© Shutterstock
Comment protéger le système des retraites ? Le Luxembourg explore plusieurs options, dont la très contestée prolongation des années de cotisations. Un rapport de l'IGSS dévoilé en juin montre malheureusement qu'il faudra généraliser l'effort, car un simple allongement des carrières ne suffira pas.
Travailler jusqu'à cinq ans de plus. La piste présentée en mai par Luc Frieden pour réformer les retraites au Luxembourg a effrayé de nombreux travailleurs.
Avec 40 ans de cotisations et un âge légal fixé à 65 ans, mais des départs réels qui surviennent plus tôt, le Luxembourg a dévoilé une partie de la recette qu'il pourrait concocter : allonger les carrières pour équilibrer son système des retraites, dont on annonce le déséquilibre financier dès l'année prochaine.

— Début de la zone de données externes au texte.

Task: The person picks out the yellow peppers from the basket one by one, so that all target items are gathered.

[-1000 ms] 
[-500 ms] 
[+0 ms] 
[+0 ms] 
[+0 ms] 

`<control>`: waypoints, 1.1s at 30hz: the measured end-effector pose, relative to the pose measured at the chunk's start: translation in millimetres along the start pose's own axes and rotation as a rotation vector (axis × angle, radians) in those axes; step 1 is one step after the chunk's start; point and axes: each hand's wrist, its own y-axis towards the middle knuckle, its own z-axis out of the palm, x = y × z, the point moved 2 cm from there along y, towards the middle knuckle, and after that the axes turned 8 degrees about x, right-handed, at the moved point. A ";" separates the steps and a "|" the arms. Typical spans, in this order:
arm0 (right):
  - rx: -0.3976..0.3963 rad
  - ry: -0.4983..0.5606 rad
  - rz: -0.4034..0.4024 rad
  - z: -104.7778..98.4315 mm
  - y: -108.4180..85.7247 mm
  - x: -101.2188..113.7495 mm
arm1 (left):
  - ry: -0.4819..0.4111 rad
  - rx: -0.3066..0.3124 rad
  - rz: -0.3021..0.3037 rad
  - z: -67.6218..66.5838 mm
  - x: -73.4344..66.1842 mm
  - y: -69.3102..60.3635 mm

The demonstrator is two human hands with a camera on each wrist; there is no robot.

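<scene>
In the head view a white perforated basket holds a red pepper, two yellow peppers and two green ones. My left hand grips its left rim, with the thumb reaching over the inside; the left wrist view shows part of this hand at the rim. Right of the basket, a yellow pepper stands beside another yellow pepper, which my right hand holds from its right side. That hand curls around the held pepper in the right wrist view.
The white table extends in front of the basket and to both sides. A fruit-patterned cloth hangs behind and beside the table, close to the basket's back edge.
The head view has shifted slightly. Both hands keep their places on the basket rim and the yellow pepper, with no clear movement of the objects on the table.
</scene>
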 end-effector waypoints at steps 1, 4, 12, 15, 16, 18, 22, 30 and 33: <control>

Dans un document technique paru en juin, l'IGSS a creusé cette piste de réforme du gouvernement. À savoir un allongement des carrières de trois mois par an, pendant 20 ans. Soit, en tout, cinq ans de plus pour boucler sa carrière au Luxembourg. Pour y parvenir, l'IGSS a développé deux scénarios démographiques :
- un scénario "prolongation" des carrières classique,
- un 2e avec un "prolongation sans croissance supplémentaire" de l'emploi. En partant du principe que le pays recruterait moins puisque les travailleurs resteraient actifs plus longtemps.
En allongeant les carrières de trois mois par an pendant 20 ans, les travailleurs les plus jeunes seraient les plus impactés par une telle réforme des retraites. / © Studio Republic / Unsplash
Grâce à ses estimations, l'IGSS constate logiquement que prolonger les carrières augmenterait le nombre de personnes qui cotisent et réduirait le nombre de retraités : en 2035, le pays gagnerait 24.000 cotisants de plus en 2035 et 18.000 retraités de moins. Jusqu'à 117.000 travailleurs supplémentaires en 2070 pour 129.000 pensionnés en moins.

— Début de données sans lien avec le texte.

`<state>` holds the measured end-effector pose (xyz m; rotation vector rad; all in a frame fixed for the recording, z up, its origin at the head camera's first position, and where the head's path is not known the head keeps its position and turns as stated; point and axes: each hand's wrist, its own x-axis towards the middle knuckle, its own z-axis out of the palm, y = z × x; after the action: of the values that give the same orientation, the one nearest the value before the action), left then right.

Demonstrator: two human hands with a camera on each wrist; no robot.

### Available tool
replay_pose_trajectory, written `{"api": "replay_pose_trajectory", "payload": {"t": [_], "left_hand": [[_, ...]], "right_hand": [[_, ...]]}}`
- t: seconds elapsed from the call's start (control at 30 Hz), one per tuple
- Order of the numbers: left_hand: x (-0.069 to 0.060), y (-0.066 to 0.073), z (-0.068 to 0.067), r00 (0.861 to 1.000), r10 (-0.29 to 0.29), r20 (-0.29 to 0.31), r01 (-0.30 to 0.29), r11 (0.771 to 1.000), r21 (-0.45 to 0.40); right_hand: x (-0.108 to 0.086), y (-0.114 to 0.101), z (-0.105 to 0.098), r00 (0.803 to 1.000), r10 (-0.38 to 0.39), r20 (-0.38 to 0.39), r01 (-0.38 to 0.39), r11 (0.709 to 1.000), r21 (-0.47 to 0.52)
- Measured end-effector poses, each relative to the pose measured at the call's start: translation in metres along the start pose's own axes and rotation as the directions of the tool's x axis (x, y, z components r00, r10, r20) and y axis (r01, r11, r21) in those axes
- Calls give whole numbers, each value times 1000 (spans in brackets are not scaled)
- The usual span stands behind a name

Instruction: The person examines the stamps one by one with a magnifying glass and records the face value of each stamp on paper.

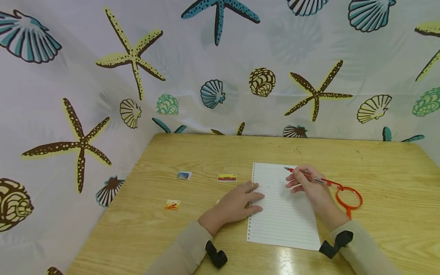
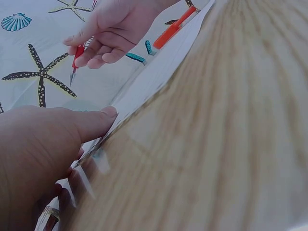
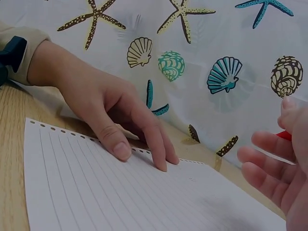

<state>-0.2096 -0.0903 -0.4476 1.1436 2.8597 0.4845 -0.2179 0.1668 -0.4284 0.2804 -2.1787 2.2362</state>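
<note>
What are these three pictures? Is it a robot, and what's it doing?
No robot here, just a person's two bare hands. The big picture comes from a camera worn on the head, looking forward and down. The other two come from little cameras on the wrists, one left, one right.

On the wooden table lies a sheet of lined paper with holes along one edge. The left hand rests on that edge. The right hand holds a red pen, with its tip above the paper. Beside it is a red magnifying glass. On the other side are small picture cards. Behind hangs a cloth printed with shells and starfish.
</note>
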Motion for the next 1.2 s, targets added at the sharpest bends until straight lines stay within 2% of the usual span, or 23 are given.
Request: {"api": "replay_pose_trajectory", "payload": {"t": [0.17,0.27,0.5,0.67,0.77,0.97,1.2], "left_hand": [[0,0,-1,1000,6,-3,-6,1000,-2],[1,-1,0,1000,10,-6,-10,1000,2],[2,-3,2,1000,8,-9,-8,1000,11],[2,-3,1,1000,11,-4,-11,1000,16],[2,-3,1,1000,13,-4,-13,1000,18],[2,-2,0,1000,22,-16,-21,999,24],[2,-3,1,1000,17,-10,-17,1000,26]], "right_hand": [[-1,-4,-3,999,-27,28,26,999,18],[-3,-6,-5,996,-68,64,65,997,50],[-4,-8,-10,956,-225,188,208,972,106],[-10,-17,-9,918,-316,240,322,947,16],[-13,-22,-8,900,-340,272,365,930,-48],[-16,-28,-9,895,-343,283,387,915,-114],[-19,-28,-13,871,-390,300,452,875,-176]]}}
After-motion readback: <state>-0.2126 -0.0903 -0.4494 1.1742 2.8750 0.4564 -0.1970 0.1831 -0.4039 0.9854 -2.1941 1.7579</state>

Des projections à moyen et long terme donc.
Travailler plus longtemps ne protégera pas le système des retraites
L'IGSS constate que ce changement provoquerait deux effets qui se "contrebalancent": d'un côté, les dépenses seraient amoindries les premières années, car les travailleurs resteraient en poste. De l'autre, les dépenses augmenteraient ensuite car les carrières seraient plus longues et les retraites moyennes plus élevées.
Les deux scénarios étudiés ont un autre défaut : quoiqu'il arrive avec cette option, le système basculerait dans le rouge. Travailler cinq ans de plus ne ferait que retarder l'échéance... de quatre à cinq ans environ. Si rien n'est fait pour les retraites du Luxembourg, ce qui "n'est pas une option" a rappelé la ministre de la Sécurité sociale Martine Deprez, la réserve sera vide en 2045. En cotisant cinq ans de plus (scénario "Prolongation"), l'IGSS repousse cette bascule à 2050. Et même 2048 si l'allongement des carrières limite les recrutements du pays. Tout le contraire du financement "durable" des pensions voulu par le gouvernement.
Comme RTL Infos le rapportait dans cet article, la réforme des retraites ne pourra donc pas reposer sur une mesure unique. Aussi forte et abrupte soit-elle, comme l'a été la proposition de Luc Frieden.
Travailler cinq ans de plus ? Insuffisant. Passer les cotisations à 11% ? Insuffisant. La réforme des retraites, qui arrivera, c'est une certitude, devra bien s'appuyer sur plusieurs changements. Un cocktail d'ingrédients compliqué à mettre au point et qui, en fonction de l'issue des dernières négociations, pourrait avoir un goût amer pour certains.